TASK OBJECTIVE:
Would you repeat the listing below verbatim and drop the images?

GIVEN RECORDS:

*** Block opens ***

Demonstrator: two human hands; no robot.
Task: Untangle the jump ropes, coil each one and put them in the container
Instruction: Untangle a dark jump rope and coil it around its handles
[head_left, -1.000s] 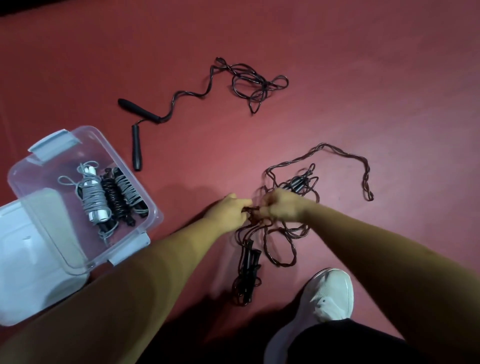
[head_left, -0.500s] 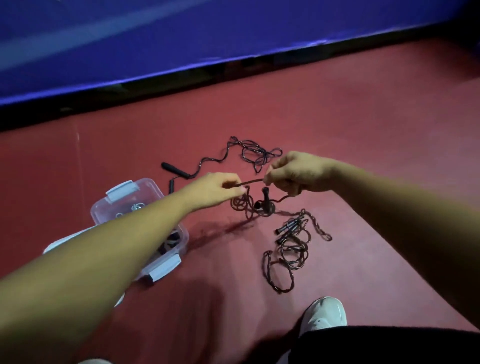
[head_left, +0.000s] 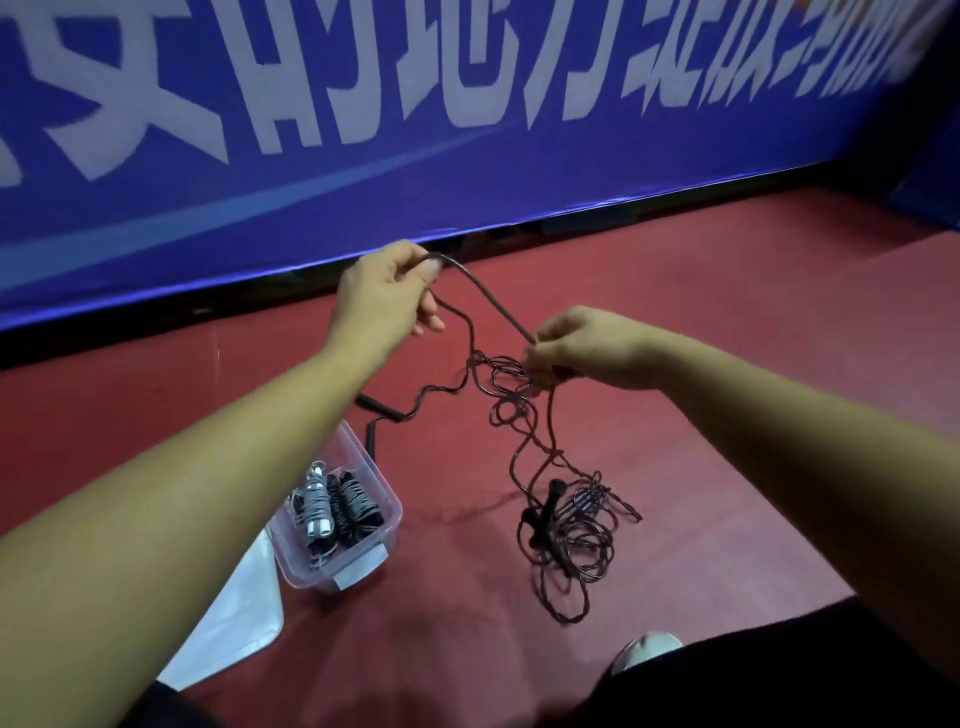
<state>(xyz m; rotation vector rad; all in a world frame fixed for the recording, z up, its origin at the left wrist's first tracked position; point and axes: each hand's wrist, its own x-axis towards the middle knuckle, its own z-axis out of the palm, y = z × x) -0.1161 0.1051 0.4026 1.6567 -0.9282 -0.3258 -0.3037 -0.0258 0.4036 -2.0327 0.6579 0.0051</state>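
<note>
Red sports floor (head_left: 727, 364) carries everything. A clear plastic container (head_left: 387, 525) stands open at the left, already holding several coiled ropes (head_left: 332, 506). One tangled black jump rope (head_left: 571, 530) trails from floor to hands; a second rope (head_left: 374, 410) lies untouched behind. The left hand (head_left: 384, 301) pinches a strand high between its fingers, and the right hand (head_left: 582, 348) pinches the knot. Two ropes likely remain.

Both hands have come up off the floor and drawn apart. The left hand (head_left: 387, 296) now pinches the dark jump rope (head_left: 488, 291) high at upper centre, and the right hand (head_left: 587, 348) grips it lower right. A longer stretch arches between them, and strands now trail down to the tangle (head_left: 571, 540) below.
</note>
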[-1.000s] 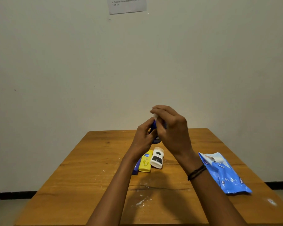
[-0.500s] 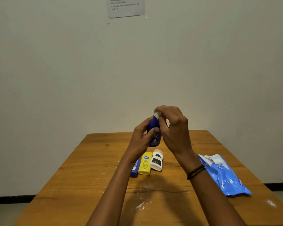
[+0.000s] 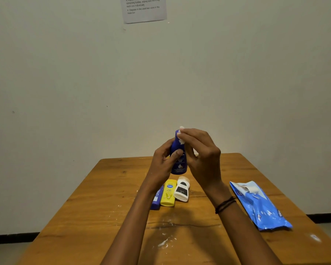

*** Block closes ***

TASK OUTPUT:
Demonstrator: two human hands; no robot.
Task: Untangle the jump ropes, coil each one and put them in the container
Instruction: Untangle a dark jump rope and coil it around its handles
[head_left, -1.000s] 
[head_left, -0.500s] 
[head_left, +0.000s] 
<state>(xyz m; rotation vector rad; all in a world frame fixed for the recording, z up, its origin at the left wrist's first tracked position; point and axes: each hand's wrist, its own x-axis towards the middle knuckle, its own z-axis out of the palm, y = z × x) -0.1161 0.1051 0.4026 1.6567 -0.9282 -0.3258 -0.3037 -0.0258 0.4036 -2.0327 0.6579 0.0051</state>
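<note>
Red sports floor (head_left: 727, 364) carries everything. A clear plastic container (head_left: 387, 525) stands open at the left, already holding several coiled ropes (head_left: 332, 506). One tangled black jump rope (head_left: 571, 530) trails from floor to hands; a second rope (head_left: 374, 410) lies untouched behind. The left hand (head_left: 384, 301) pinches a strand high between its fingers, and the right hand (head_left: 582, 348) pinches the knot. Two ropes likely remain.

Both hands have come up off the floor and drawn apart. The left hand (head_left: 387, 296) now pinches the dark jump rope (head_left: 488, 291) high at upper centre, and the right hand (head_left: 587, 348) grips it lower right. A longer stretch arches between them, and strands now trail down to the tangle (head_left: 571, 540) below.
</note>
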[-1.000s] 
[-0.500s] 
[+0.000s] 

The full output has already been given.